Task statement: Retype the material exactly, ending with the line containing "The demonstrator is".

[[ Dataset section, beginning ]]

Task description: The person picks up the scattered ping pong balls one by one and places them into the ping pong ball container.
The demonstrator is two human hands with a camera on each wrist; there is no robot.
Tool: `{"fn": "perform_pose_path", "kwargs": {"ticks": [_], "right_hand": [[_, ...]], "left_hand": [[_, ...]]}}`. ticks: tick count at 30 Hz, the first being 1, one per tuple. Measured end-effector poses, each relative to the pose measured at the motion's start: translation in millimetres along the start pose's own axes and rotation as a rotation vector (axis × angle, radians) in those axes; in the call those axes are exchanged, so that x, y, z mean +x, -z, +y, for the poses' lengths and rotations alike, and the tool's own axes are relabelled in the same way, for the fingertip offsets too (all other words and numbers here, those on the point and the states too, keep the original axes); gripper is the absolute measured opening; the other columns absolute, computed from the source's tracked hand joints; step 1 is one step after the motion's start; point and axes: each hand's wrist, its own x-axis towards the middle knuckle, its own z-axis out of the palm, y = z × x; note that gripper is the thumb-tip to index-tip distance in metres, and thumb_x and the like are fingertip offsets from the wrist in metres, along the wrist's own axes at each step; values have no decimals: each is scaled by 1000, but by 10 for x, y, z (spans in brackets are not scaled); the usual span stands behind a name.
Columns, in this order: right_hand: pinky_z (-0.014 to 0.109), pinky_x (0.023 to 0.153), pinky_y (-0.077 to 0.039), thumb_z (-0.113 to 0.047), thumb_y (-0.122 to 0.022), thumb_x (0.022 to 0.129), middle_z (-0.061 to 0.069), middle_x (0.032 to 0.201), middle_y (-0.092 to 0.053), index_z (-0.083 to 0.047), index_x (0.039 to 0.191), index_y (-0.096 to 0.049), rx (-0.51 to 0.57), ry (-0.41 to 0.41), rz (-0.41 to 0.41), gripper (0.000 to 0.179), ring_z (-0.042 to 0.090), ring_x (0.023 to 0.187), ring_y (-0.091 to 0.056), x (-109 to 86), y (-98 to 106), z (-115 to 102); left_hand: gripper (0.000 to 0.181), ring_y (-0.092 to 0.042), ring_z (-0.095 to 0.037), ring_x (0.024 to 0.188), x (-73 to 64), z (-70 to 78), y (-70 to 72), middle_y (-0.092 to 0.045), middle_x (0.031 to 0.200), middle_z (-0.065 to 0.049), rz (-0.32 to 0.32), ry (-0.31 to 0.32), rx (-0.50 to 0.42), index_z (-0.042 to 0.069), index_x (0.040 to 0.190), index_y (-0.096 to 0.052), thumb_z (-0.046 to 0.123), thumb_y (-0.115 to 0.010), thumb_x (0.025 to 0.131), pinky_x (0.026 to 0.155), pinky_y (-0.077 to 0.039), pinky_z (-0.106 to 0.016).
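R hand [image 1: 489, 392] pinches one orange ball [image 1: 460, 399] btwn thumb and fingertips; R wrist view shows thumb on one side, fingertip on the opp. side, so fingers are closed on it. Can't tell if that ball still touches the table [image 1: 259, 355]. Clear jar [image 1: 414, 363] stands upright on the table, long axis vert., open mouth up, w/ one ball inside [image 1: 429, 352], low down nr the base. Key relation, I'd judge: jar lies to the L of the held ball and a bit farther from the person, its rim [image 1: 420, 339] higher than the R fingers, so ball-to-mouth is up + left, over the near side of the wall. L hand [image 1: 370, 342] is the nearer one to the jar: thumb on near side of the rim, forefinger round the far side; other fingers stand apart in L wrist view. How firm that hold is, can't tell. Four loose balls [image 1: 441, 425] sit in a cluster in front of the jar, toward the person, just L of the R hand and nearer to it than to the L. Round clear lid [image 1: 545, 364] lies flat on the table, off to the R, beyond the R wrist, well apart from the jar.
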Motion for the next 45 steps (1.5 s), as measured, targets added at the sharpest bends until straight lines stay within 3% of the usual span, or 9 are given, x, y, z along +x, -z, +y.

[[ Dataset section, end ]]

Exercise output:
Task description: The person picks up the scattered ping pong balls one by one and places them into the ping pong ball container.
The demonstrator is two human hands with a camera on each wrist; there is no robot.

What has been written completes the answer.